Magnolias, Tea and Testimony

March saw us meeting Siobhan Warrington of Oral Testimony Works, a specialist in community-based oral history. Oral histories tell people’s stories, but they are gathered with care for those who tell them, allowing people to unfold their own lives as they see fit. These testimonies may enable people whose voices are quiet to be properly heard. For those who hear the results, the ensuing sharing of memories, of long-nurtured traditions and inheritances, is a great gift and grants us precious insights into people, cultures and societies, things which would otherwise remain closed and unimagined. Oral history is a great connector.

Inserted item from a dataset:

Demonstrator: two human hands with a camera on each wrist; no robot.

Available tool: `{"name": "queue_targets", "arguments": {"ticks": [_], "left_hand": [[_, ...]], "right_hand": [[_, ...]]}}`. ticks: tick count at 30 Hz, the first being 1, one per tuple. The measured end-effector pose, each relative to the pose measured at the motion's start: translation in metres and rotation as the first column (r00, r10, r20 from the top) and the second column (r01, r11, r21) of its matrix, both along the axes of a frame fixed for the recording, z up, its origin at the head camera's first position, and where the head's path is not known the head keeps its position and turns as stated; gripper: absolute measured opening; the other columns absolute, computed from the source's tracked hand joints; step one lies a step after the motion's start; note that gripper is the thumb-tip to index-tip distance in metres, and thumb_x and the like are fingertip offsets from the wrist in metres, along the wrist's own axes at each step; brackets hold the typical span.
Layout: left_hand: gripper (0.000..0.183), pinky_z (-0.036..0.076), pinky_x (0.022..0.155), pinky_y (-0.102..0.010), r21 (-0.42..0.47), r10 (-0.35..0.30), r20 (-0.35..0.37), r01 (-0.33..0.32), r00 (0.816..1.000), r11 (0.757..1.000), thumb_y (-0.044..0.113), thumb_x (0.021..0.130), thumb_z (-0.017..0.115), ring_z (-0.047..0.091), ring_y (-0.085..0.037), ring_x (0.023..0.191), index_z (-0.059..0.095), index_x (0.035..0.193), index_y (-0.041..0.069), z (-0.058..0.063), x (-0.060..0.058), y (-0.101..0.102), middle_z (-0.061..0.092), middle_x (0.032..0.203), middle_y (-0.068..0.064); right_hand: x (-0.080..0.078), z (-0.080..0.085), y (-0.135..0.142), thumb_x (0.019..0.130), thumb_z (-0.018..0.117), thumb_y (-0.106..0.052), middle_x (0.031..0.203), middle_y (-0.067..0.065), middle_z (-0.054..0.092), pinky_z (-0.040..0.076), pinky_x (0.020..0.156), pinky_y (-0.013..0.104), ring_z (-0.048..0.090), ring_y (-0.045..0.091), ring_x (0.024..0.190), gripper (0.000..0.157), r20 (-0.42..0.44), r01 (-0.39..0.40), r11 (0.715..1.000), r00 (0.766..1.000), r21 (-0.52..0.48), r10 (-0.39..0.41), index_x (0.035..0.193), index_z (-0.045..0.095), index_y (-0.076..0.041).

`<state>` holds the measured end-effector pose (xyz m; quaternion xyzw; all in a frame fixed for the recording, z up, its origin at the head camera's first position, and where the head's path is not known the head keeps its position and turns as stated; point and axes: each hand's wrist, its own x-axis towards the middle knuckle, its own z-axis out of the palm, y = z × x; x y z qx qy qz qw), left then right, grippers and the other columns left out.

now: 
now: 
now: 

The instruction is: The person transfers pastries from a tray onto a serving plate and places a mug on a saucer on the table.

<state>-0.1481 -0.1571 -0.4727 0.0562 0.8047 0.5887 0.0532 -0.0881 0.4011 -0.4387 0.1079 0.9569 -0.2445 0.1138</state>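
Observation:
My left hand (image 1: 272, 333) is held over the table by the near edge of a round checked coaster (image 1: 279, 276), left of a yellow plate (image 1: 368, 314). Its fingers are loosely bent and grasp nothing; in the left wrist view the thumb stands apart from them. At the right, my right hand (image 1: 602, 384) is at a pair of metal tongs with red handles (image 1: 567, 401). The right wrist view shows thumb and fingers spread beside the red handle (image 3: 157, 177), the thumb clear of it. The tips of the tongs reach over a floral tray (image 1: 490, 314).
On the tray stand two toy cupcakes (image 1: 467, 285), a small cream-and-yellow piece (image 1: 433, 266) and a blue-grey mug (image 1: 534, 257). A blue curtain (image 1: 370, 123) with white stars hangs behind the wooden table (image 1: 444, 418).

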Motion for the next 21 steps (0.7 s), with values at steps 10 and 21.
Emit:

The end of March. Out like a Lamb. Clear blue skies, soft breeze and a sun that finally warms us all, wherever we are, inside and out. I am meeting a family from Homs who now live in London and on my walk to their new home, I see a gardener carefully sweeping the fallen petals from a magnificent magnolia soulangeana into a wheelbarrow and find myself wondering if Syria has magnolias. I look it up later and of course there are, abundantly so on parts of the coast. It reminds me again how limited a view of Syria most of us have. I meet the family – the parents, Amina and Zaher, have kindly agreed to meet to talk about food – specifically Syrian ‘mezze’ for an event we are planning.

Special 'Homsi' aubergines being prepared for the city's signature dish ‘makdous’.

The family I am visiting has young children, but all are now at school, apparently happy and settled. That of course is everything. We sit in the sunshine. I explain as best I can why I feel a visceral connection to their country, but it is difficult with the language barrier. They invite another Syrian woman to join us, her name is Sabeen, she’s from Aleppo and has been in the UK only a few months. Her English is fluent. As Zaher brings in and pours coffee and serves us all delicious kibbeh and cakes, we begin to speak about food. All are keen cooks. He leaves us, I think to collect the children. Sabeen mentions a particular speciality of Aleppo, which I know prides itself on its food, then Amina suggests a dish from Homs, Sabeen counters with an Aleppene drink made with milk and almonds. They vie. I learn that Homs too is a culinary centre, the rich agricultural land fed by the great Orontes River. We decide to have signature dishes from different regions. Then I ask if they still have family in Syria…

I don’t know if it was the right thing to do, but it was natural. Sabeen tells me that she lost ten of her younger relatives. Ten. She reminded me of Haneen, a young woman I had got to know when researching our BBC series Syrian Voices. Haneen’s fortitude and determination has stayed with me ever since. She had been starved by sieges, her youngest brother had been detained and died at Sednaya prison, taken the same month as my brother. Later she and her family had been caught up in the infamous chemical weapons attack of August 2013, but still she laughed and loved and believed in life. In the end Haneen pulled out of her phone interview the night before it was due to take place, hearing that her ninth relative – an 11-year-old boy – had been killed; buried by a barrel bomb. The women ask if I knew where my brother John is now, if we have any news. I say we don’t know, that he was last seen in Mosul. Amina tells me she has a sister stuck in a town held by ISIS with her children, her son wounded. There was a moment of heavy silence. ‘Let’s talk about food… about good things or we will cry,’ says Sabeen. So we do.